__Assignment__
Using the listing below, report how many lines hold the word "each", and nothing else.

*** Material provided

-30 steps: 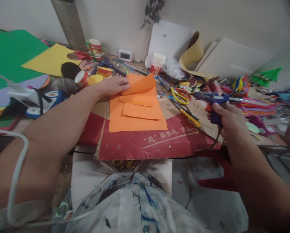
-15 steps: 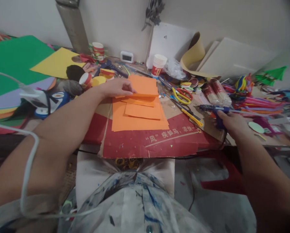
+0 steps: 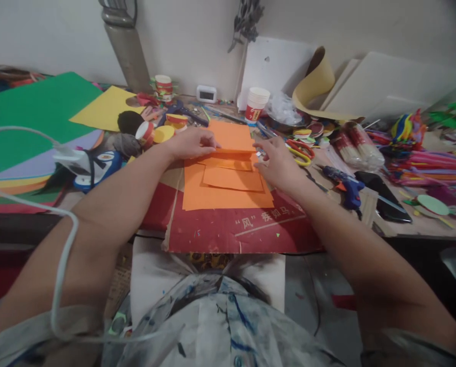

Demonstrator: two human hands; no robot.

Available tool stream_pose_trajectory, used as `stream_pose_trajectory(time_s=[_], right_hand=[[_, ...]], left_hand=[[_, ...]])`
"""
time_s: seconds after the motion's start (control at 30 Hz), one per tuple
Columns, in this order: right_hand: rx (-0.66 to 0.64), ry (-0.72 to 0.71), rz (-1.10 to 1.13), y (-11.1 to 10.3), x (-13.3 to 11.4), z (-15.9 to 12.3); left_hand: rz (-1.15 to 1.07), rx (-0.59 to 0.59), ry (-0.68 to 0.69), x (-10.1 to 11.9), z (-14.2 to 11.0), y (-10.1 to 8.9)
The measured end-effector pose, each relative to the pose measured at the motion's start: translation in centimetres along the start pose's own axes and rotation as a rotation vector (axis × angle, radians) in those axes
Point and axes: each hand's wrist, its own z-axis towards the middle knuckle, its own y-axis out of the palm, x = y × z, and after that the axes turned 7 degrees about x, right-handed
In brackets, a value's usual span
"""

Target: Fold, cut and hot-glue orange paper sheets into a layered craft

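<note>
Orange paper [image 3: 231,198] lies in layers on a red cardboard sheet [image 3: 212,232] in front of me, with a raised, folded strip across its upper part. My left hand [image 3: 195,142] pinches the left end of that fold between thumb and fingers. At the fold's right end is my right hand [image 3: 277,160], thumb and fingers apart, holding nothing; whether a fingertip touches the paper I cannot tell. A blue glue gun [image 3: 346,187] rests on the table to the right of my right forearm.
Behind the paper stand white-and-red paper cups [image 3: 256,104] and a small digital clock [image 3: 206,94]. Yellow-handled scissors [image 3: 300,155] lie beyond my right hand. Colored pipe cleaners [image 3: 422,165] and a black phone-like slab [image 3: 384,196] are at right. Green paper [image 3: 32,117] covers the left; a white cable [image 3: 65,260] hangs by my left arm.
My right hand has let go of the glue gun, leaving it on the table, and moved left to the orange paper. My left hand stays on the fold. The view has shifted slightly.
</note>
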Motion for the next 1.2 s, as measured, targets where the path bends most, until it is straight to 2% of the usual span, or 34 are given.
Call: stream_pose_trajectory(time_s=[0.1, 0.37, 0.6, 0.8, 1.2], right_hand=[[-0.002, 0.037, 0.004, 1.8, 0.6, 0.7], [0.078, 0.080, -0.056, 1.3, -0.1, 0.9], [0.096, 0.016, 0.104, 2.1, 0.4, 0.2], [0.040, 0.017, 0.184, 1.8, 0.0, 0.1], [0.055, -0.101, 0.150, 1.2, 0.2, -0.5]], left_hand=[[-0.032, 0.062, 0.029, 0.0, 0.0, 0.3], [-0.034, 0.148, 0.010, 0.8, -0.3, -0.2], [0.072, 0.095, -0.002, 0.7, -0.4, -1.2], [0.089, 0.110, -0.073, 0.1, -2.1, -1.2], [0.071, 0.081, -0.088, 0.2, -3.4, -1.7]])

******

__Exercise solution__
2